• Instructions to follow: What appears from the first line of the data below through the line containing "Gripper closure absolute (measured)", both included, should be copied exactly, and nothing else.

◇ ◇ ◇ ◇

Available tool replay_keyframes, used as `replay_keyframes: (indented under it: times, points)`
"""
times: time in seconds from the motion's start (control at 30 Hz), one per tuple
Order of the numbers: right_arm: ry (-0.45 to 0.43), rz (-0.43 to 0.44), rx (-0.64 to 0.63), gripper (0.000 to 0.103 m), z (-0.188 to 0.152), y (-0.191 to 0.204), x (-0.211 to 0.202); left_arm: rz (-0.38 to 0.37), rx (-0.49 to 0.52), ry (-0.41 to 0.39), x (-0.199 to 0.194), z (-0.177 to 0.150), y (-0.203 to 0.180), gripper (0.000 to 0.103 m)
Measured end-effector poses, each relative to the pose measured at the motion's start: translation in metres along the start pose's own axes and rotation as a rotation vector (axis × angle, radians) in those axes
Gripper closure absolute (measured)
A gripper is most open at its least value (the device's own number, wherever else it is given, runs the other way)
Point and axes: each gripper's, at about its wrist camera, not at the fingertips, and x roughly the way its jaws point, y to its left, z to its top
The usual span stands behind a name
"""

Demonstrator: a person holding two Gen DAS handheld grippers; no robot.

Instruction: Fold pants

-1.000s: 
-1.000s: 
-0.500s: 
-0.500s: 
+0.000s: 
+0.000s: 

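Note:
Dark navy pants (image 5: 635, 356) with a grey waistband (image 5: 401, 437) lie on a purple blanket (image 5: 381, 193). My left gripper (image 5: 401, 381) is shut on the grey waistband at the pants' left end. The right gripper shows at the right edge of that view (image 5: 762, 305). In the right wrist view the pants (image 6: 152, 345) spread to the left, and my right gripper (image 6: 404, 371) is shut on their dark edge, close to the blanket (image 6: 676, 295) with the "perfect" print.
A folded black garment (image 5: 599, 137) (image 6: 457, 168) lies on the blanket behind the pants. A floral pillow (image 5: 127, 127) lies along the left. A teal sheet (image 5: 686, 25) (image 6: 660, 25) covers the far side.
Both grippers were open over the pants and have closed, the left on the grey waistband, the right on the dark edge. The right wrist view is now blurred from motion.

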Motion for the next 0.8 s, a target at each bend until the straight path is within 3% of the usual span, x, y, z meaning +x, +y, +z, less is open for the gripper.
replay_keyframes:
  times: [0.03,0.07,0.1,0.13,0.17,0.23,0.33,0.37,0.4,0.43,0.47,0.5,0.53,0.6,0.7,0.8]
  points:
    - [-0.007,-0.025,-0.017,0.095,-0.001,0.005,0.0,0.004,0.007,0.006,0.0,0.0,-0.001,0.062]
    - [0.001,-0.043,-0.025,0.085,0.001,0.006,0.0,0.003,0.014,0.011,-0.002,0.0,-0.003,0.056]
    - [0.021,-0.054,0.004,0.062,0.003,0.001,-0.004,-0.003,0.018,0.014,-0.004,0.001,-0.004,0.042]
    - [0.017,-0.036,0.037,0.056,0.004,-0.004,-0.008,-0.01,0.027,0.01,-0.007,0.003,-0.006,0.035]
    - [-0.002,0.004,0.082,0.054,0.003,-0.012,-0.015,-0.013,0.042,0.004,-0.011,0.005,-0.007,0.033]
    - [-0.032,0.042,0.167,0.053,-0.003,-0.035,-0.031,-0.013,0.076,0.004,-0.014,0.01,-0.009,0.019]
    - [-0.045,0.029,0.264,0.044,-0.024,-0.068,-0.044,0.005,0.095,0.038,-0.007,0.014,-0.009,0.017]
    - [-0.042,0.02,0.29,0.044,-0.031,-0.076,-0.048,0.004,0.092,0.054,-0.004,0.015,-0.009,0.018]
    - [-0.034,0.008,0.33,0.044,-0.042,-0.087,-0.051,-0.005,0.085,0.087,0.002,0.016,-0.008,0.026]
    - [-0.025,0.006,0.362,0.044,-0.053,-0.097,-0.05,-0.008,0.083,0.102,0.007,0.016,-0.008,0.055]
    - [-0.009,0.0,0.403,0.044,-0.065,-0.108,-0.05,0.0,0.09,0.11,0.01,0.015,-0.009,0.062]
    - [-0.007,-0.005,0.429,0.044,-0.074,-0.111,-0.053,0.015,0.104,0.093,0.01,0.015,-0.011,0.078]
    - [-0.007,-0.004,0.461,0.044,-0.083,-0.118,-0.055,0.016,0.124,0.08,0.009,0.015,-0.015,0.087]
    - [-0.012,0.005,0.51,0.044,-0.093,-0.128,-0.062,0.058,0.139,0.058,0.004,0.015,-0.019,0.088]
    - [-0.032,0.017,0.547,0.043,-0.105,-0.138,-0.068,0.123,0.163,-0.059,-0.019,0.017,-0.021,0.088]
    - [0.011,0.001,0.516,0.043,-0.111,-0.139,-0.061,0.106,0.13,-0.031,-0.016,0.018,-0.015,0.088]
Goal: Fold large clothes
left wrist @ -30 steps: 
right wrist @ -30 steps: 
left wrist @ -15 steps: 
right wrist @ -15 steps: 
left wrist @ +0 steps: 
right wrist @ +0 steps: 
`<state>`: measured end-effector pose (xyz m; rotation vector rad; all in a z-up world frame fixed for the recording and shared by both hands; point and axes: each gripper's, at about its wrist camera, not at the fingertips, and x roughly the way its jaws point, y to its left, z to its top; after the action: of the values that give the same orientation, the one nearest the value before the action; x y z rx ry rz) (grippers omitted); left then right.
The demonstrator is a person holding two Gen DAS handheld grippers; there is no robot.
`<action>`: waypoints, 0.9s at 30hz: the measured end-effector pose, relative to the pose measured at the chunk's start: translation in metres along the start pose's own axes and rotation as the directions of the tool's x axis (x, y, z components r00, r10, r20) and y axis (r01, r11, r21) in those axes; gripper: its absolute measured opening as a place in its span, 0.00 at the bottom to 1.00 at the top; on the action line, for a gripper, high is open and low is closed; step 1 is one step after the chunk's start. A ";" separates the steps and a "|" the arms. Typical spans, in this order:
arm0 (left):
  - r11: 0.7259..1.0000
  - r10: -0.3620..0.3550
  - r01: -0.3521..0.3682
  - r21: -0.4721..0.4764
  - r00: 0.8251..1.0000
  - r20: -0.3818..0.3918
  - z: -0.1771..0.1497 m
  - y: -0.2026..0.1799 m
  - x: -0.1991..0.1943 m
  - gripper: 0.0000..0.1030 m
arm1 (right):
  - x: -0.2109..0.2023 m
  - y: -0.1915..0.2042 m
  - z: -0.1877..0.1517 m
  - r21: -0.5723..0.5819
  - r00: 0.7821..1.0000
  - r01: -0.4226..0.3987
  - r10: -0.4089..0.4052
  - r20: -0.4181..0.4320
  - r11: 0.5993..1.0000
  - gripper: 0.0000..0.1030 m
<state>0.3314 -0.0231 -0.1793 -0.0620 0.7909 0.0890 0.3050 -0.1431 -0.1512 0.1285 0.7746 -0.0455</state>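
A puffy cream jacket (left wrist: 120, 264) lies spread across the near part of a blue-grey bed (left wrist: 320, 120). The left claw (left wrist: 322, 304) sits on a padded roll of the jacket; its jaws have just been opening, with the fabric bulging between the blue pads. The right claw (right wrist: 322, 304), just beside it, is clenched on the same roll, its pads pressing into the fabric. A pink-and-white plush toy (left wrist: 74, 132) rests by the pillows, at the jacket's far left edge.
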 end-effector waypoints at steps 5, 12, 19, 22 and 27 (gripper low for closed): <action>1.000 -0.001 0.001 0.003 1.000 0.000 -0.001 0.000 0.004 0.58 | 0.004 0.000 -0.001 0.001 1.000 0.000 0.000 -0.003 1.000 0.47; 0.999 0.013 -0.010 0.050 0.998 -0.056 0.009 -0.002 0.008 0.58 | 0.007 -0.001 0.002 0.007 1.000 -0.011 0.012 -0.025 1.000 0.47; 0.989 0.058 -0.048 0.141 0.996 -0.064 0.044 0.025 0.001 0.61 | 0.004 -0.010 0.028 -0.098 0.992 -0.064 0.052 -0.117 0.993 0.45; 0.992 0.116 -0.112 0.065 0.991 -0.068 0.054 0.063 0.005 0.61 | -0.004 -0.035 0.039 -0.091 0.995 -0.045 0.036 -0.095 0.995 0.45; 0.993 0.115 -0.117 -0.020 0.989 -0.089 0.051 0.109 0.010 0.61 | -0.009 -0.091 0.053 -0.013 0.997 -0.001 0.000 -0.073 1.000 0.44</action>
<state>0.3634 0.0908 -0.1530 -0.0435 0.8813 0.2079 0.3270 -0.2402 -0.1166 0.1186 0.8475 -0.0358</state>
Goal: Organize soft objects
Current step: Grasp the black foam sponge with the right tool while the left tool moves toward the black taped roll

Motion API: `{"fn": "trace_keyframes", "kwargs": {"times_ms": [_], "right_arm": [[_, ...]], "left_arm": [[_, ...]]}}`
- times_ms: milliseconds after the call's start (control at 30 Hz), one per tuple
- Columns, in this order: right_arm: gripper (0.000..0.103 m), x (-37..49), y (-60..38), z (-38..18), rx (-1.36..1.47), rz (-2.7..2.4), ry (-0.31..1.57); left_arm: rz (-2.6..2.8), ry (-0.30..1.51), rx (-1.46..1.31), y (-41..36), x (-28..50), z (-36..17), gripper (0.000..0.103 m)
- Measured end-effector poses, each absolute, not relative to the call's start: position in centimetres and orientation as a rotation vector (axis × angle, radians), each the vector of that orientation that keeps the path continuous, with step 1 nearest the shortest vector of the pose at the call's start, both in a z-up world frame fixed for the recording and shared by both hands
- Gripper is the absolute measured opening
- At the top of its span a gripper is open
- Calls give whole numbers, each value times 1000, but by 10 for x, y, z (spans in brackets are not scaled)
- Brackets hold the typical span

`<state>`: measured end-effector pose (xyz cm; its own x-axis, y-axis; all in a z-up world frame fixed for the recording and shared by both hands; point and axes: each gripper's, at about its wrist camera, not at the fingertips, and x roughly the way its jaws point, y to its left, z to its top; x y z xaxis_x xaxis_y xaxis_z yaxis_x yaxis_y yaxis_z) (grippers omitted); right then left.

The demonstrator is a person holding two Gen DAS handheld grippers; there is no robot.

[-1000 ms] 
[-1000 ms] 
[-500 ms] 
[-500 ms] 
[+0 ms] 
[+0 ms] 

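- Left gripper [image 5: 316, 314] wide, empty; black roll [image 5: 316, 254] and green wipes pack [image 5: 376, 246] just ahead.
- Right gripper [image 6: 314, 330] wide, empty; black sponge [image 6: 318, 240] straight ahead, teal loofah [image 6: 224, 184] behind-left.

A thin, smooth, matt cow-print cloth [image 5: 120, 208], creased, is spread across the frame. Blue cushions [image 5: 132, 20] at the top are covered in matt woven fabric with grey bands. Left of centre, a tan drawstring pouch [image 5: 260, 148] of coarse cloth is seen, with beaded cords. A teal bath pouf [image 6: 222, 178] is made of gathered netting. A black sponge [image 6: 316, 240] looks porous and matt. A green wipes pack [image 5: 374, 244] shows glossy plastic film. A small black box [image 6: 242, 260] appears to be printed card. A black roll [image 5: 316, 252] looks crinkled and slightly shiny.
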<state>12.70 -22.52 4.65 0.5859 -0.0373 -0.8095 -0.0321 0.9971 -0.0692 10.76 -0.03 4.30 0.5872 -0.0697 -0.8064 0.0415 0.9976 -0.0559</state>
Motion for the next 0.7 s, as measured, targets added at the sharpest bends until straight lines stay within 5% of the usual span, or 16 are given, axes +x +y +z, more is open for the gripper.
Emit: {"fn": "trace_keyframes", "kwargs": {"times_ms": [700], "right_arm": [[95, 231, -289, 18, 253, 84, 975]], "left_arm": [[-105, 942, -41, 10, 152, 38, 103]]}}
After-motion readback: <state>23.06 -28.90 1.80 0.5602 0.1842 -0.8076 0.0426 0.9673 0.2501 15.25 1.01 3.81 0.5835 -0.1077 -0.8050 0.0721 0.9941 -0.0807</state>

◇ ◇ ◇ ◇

• Result:
Available tool replay_keyframes, used as `replay_keyframes: (indented under it: times, points)`
"""
times: time in seconds from the motion's start (control at 30 Hz), one per tuple
Order of the numbers: right_arm: ry (-0.45 to 0.43), rz (-0.43 to 0.44), rx (-0.64 to 0.63), gripper (0.000 to 0.103 m), z (-0.188 to 0.152), y (-0.191 to 0.204), x (-0.211 to 0.202); left_arm: rz (-0.38 to 0.37), rx (-0.49 to 0.52), ry (-0.41 to 0.39), x (-0.199 to 0.194), z (-0.177 to 0.150), y (-0.203 to 0.180), gripper (0.000 to 0.103 m)
Measured end-effector poses, each relative to the pose measured at the motion's start: translation in metres along the start pose's own axes and rotation as a rotation vector (axis × angle, radians) in those axes
Gripper closure absolute (measured)

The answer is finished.